AUGUST 27 2024
Pick Your Packer: Building Intelligent Search with Modus and Dgraph
Pick Your Packer and Hypermode teams share technical details about natural language search on top of Dgraph.

Pick Your Packer (PYP) is “Zillow for Food and Beverage.” They’ve built an easy-to-use platform for connecting food and beverage co-manufacturers and ingredient suppliers worldwide.
PYP is about helping creators discover their perfect supply partners. This case study explores how Pick Your Packer built Google-quality search using Modus on top of their Dgraph database.
Searching in Dgraph
PYP uses Dgraph to store information about food and beverage co-manufacturers and ingredient suppliers. A graph database is well suited to capture highly-connected, highly-variable data. Dgraph’s lightweight schema allows the team to iterate as the data complexity grows.
To illustrate their approach let’s consider a simplified data model:
In Dgraph, this model can be easily implemented by a GraphQL schema:
type Member {
name: String @id
products: [Product]
services: [Service]
}
type Product {
productID: ID
name: String @id @search(by: [term])
otherProductAttribute: String
}
type Service {
serviceID: ID!
name: String @id @search(by: [term])
otherServiceAttribute: String
}
The additional directive @search(by: [term])
used on names, instructs Dgraph
to index those attributes and provides developers with powerful functions
allofterms
or anyofterms
to search by terms.
For example, finding Members
producing any product whose name contains the
term almond
is easily done by a GraphQL query using the @cascade
directive
in Dgraph:
query MyQuery {
queryMember(first: 10) @cascade {
products(filter: { name: { anyofterms: "almonds" } }) {
name
}
name
}
}
This is the basis used to implement a keyword search.

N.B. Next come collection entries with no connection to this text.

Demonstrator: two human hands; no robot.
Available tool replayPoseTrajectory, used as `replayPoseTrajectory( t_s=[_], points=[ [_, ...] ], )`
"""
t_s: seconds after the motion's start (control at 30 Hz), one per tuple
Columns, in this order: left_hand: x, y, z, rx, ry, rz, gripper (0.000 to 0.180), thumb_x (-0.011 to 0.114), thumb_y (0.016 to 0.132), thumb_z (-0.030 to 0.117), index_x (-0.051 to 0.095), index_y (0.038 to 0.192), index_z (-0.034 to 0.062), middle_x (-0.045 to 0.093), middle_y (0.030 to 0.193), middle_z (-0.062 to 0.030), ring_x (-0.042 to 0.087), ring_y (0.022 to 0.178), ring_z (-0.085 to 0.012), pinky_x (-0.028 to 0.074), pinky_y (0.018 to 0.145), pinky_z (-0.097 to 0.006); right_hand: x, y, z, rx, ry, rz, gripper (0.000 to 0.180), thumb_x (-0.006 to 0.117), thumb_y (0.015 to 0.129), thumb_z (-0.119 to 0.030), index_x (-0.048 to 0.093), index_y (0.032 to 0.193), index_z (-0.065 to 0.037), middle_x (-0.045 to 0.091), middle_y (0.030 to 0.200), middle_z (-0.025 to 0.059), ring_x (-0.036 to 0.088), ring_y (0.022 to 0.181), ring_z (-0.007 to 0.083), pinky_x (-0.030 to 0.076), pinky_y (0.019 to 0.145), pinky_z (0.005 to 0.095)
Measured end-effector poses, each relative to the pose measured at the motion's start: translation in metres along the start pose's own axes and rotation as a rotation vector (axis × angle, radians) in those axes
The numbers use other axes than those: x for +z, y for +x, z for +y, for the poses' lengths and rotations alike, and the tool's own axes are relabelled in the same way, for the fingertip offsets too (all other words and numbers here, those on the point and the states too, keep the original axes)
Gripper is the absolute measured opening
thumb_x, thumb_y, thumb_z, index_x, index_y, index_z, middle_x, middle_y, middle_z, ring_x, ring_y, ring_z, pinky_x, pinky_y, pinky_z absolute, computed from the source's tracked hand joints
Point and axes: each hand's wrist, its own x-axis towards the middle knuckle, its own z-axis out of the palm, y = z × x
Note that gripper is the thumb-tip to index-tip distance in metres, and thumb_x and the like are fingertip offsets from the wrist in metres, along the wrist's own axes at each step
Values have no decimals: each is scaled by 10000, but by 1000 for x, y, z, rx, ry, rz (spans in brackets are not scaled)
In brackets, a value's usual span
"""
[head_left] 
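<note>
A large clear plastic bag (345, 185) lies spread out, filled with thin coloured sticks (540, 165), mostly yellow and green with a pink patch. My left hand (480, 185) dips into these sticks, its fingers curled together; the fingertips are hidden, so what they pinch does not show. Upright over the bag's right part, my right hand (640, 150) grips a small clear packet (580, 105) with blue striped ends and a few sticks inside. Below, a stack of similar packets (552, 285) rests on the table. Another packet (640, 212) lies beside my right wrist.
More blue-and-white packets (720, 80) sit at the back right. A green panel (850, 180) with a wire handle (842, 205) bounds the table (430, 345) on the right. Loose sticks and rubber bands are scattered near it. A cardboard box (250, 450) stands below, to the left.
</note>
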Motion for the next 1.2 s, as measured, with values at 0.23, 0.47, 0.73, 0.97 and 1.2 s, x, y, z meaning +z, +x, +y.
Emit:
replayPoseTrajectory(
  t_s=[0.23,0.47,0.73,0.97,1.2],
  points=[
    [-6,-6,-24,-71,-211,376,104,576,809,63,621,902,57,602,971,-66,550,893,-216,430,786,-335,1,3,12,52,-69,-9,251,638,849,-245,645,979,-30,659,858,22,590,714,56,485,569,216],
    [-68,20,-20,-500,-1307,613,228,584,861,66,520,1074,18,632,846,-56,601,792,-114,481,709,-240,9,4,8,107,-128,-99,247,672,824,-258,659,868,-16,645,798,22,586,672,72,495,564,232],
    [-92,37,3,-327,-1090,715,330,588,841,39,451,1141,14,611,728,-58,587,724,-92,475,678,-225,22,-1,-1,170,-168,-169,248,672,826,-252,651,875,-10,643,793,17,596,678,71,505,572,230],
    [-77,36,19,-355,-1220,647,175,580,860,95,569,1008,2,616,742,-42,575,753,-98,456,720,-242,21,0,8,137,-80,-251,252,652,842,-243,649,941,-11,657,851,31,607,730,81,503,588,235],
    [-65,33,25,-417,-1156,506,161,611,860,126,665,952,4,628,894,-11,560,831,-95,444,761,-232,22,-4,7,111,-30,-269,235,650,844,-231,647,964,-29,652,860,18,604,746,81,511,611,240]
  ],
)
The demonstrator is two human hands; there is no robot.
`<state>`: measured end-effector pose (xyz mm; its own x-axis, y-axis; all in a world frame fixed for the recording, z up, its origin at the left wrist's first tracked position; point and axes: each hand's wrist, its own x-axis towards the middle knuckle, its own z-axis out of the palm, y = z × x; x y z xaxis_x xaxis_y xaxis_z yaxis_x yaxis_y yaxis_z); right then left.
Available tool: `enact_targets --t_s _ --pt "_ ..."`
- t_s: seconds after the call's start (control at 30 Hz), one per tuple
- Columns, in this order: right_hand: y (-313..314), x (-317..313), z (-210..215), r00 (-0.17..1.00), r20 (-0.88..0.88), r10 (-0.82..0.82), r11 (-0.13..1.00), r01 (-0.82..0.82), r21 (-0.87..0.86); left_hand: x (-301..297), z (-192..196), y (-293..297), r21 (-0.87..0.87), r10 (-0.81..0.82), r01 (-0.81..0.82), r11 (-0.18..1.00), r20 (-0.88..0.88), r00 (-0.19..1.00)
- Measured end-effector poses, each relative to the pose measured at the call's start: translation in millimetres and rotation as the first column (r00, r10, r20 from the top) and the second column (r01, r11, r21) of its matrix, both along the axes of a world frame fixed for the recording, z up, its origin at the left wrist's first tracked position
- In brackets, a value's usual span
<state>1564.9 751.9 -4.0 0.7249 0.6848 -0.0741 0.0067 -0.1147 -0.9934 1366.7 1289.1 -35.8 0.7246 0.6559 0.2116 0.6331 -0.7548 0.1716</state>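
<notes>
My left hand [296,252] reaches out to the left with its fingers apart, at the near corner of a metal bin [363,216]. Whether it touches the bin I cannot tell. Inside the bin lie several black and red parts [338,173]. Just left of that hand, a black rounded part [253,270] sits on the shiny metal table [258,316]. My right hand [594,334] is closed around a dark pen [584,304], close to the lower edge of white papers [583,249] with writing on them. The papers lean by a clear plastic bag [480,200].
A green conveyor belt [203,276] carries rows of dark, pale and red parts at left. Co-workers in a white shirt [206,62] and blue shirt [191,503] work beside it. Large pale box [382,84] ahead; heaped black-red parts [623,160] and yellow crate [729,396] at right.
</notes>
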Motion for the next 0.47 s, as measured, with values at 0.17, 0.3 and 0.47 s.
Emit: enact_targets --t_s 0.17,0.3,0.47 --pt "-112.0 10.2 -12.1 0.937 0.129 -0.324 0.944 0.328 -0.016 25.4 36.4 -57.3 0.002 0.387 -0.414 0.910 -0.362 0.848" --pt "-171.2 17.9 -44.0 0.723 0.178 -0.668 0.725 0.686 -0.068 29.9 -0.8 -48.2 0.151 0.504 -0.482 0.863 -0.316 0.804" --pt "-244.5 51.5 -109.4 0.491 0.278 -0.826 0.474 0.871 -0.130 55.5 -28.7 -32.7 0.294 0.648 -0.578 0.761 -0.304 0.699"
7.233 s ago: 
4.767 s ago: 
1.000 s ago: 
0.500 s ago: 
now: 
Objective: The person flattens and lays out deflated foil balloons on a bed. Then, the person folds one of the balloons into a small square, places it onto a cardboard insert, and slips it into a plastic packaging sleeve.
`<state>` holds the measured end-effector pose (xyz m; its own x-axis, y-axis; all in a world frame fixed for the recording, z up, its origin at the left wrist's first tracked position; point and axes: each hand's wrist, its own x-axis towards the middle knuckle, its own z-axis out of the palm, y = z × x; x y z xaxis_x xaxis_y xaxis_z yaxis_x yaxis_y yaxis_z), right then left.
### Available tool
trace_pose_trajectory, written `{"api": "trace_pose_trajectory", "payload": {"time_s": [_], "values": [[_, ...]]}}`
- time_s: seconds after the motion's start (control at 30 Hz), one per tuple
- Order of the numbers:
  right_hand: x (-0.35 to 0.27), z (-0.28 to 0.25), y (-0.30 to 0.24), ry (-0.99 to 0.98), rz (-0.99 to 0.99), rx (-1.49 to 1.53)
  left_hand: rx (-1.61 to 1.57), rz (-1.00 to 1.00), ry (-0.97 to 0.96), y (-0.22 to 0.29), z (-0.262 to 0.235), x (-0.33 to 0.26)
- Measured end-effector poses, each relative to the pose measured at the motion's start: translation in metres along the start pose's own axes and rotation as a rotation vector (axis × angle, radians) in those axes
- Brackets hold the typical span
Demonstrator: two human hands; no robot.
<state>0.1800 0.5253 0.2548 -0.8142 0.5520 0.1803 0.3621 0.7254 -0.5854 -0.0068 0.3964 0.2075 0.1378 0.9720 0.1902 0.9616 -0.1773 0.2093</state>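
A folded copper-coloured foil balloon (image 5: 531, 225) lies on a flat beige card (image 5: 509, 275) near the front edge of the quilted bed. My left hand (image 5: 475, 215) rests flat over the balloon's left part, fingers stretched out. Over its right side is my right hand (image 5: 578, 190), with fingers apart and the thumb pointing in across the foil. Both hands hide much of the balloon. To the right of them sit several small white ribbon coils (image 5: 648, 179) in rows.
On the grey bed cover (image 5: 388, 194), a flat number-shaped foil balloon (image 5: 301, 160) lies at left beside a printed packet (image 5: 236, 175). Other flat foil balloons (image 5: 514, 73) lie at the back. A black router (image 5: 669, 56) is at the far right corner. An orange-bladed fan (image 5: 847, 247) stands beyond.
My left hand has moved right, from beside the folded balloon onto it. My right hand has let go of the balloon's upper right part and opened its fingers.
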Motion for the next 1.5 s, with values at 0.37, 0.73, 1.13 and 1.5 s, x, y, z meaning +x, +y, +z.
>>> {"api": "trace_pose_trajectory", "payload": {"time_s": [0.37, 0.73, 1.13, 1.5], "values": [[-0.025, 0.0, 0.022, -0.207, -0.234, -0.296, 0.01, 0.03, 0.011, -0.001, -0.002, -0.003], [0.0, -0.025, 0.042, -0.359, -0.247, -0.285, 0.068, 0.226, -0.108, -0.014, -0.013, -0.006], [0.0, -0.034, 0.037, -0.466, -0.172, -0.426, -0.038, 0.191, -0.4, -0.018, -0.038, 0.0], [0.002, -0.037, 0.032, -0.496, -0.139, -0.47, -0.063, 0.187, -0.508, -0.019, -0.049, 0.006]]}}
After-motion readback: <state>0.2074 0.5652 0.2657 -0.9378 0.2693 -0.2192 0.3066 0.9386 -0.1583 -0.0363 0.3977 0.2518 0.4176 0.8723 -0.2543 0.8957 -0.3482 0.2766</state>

Going Beyond Keyword Search
Keyword search is often a disappointing and unintuitive experience for users. It would be terrible if you were looking for “limes” but get no results because the suppliers you need are classified under “citrus.” To make the platform more intuitive and user-friendly, Pick Your Packer introduced natural language queries, also known as “semantic search.”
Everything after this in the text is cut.